• Try it:
Set down again exactly the lines of the listing below that fall between the line holding "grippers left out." and the line holding "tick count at", inclusive.

• Data:

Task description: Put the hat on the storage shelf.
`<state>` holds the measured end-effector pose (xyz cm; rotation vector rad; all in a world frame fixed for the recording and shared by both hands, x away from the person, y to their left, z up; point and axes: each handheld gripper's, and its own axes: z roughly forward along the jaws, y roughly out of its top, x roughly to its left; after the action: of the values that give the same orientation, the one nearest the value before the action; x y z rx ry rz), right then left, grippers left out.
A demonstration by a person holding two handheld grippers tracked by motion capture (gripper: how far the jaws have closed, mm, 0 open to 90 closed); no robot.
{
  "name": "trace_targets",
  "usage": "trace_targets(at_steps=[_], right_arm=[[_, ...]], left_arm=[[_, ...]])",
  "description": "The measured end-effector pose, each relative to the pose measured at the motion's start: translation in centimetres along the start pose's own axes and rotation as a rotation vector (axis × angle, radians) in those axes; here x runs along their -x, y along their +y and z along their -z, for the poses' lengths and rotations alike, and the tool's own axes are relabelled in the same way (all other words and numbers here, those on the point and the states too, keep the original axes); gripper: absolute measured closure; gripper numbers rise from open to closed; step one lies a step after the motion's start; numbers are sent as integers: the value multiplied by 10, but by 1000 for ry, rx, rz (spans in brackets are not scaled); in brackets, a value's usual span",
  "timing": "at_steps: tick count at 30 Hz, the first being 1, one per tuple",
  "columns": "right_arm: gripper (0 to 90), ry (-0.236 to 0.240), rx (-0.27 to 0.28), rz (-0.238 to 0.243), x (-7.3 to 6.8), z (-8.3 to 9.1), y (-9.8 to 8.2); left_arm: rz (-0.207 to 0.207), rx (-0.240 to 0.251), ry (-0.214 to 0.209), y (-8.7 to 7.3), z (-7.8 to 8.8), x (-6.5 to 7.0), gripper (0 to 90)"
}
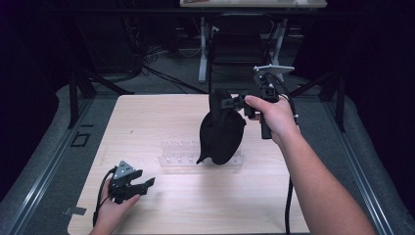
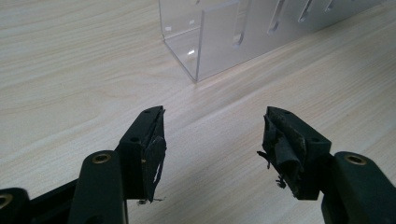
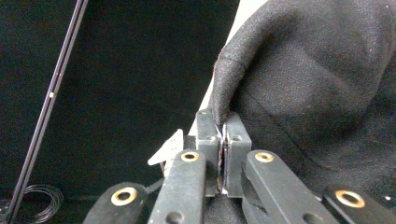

• Result of the task:
`<state>` holds the measured end-effector pose (xyz cm; rotation vector rad; all in a world frame fixed for the recording and shared by both hands, x away from the person, y to their left, z up; point and axes: each handheld gripper's, and its own axes: z roughly forward along the jaws, y roughly out of its top, x roughly to its left; after the action: of the values that give the same orientation, the one nearest the value before the action; x y z rx ry rz), right then left, grippers left out.
A demonstration by a person holding two handheld grippers tracked by motion capture (gripper: how far the jaws have closed, mm, 0 open to 90 closed); no robot.
{
  "name": "trace_targets",
  "usage": "trace_targets(at_steps=[_], right_arm=[[_, ...]], left_arm=[[_, ...]])",
  "description": "The measured end-effector pose, each relative to the pose measured at the motion's start: translation in centimetres along the start pose's own axes and rotation as a rotation vector (axis × angle, radians) in those axes; here x runs along their -x, y along their +y and z along their -z, for the poses' lengths and rotations alike, and the tool's own axes are relabelled in the same way (all other words and numbers here, those on the point and the states too, keep the original axes); gripper: absolute measured closure; gripper numbers rise from open to closed; step one lies a step after the motion's start; numbers are sent as integers: the value multiplied by 10, but by 1000 for ry, rx, rz (spans in brackets are not scaled); in brackets, a value's usual span",
  "timing": "at_steps: tick count at 30 Hz, the first being 1, one per tuple",

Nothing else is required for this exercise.